In ‘Heart of Darkness’, Marlow reveals that he has morals when he browses the steamboat to safety and attempts to help his fellow team members: “He stood before the broad opening, glaring, and I chewed out him to come back, while I corrected the abrupt twist out of that steamboat.” This recommends to the reader that Marlow is brave as he conserves many lives throughout the attack on the steamboat. In ‘Blood River’, however, Tim Bucher appears to desert his moral standards despite the fact that to assist people in the Congo is thought about pointless: “I was too preoccupied by my own emergency situation to worry about the boy’s plight.”
This too emphasises the futility of the crisis in the Congo and highlights the unsafe nature of the Congo environment. The functions of language modification in the extracts are only minor. In ‘Heart of Darkness’, when Marlow and the steamboat crew are attacked by the natives, the language seems antiquated to a contemporary reader in the sense that the language used is no longer in daily usage, however in some cases used to impart an old-fashioned flavour: “Arrows by Jove!”
Making use of the word ‘Jove’ shows the reader that the novel is very old-fashioned as nowadays we would utilize the expression ‘Oh my God!’ instead. In ‘Blood River’, Butcher often uses contemporary language when describing the threats of the Congo: “The young boy’s mouth was bleeding and the side of his face was squashed flat on the uneven concrete of the forecourt. It was a scene I had witnessed various times during my stint covering Africa.”

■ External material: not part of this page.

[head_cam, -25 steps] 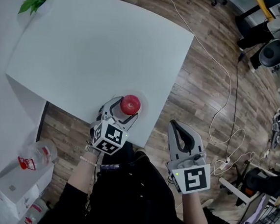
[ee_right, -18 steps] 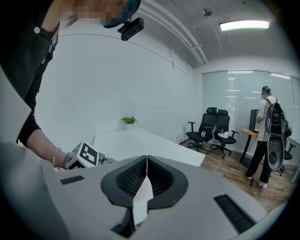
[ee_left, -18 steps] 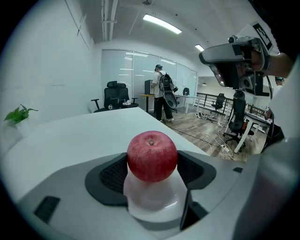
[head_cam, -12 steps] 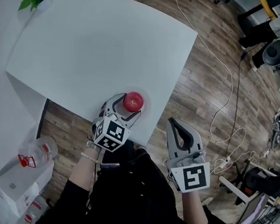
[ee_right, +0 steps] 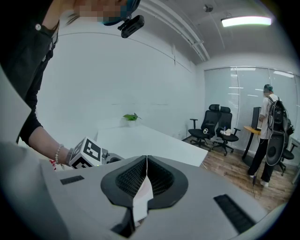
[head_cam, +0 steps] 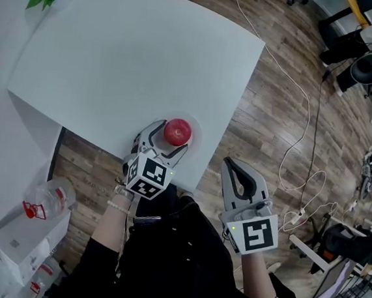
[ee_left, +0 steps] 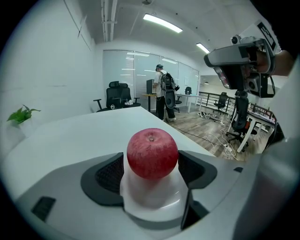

Using the contemporary word ‘stint’, which implies ‘job’, recommends to the reader that Butcher is attempting to sound more contemporary when describing the cruelty of the Congo and the unsafe nature of the Congo environment, and the casualness of the word highlights that violence is rather prevalent in the Congo. It might also suggest that Butcher is at ease when discussing African violence as he has actually stumbled upon so much of it in the past. In conclusion, both extracts of ‘Heart of Darkness’ and ‘Blood River’ explore the theme of danger in similar ways, however have different effects on the readers.
For instance, Conrad imaginary writing, although based on real occasions, could be seen by the reader as just fiction and unsafe aspects of the unique might not be as taken across as important as Butcher’s genuine expedition of the Congo and the dangers it contains. Both Conrad and Butcher have shown their own views of the Congo extremely carefully within the texts, to a level where the reader can see the views of both authors as their own, and permitting them to see how harmful the Congo environment really is.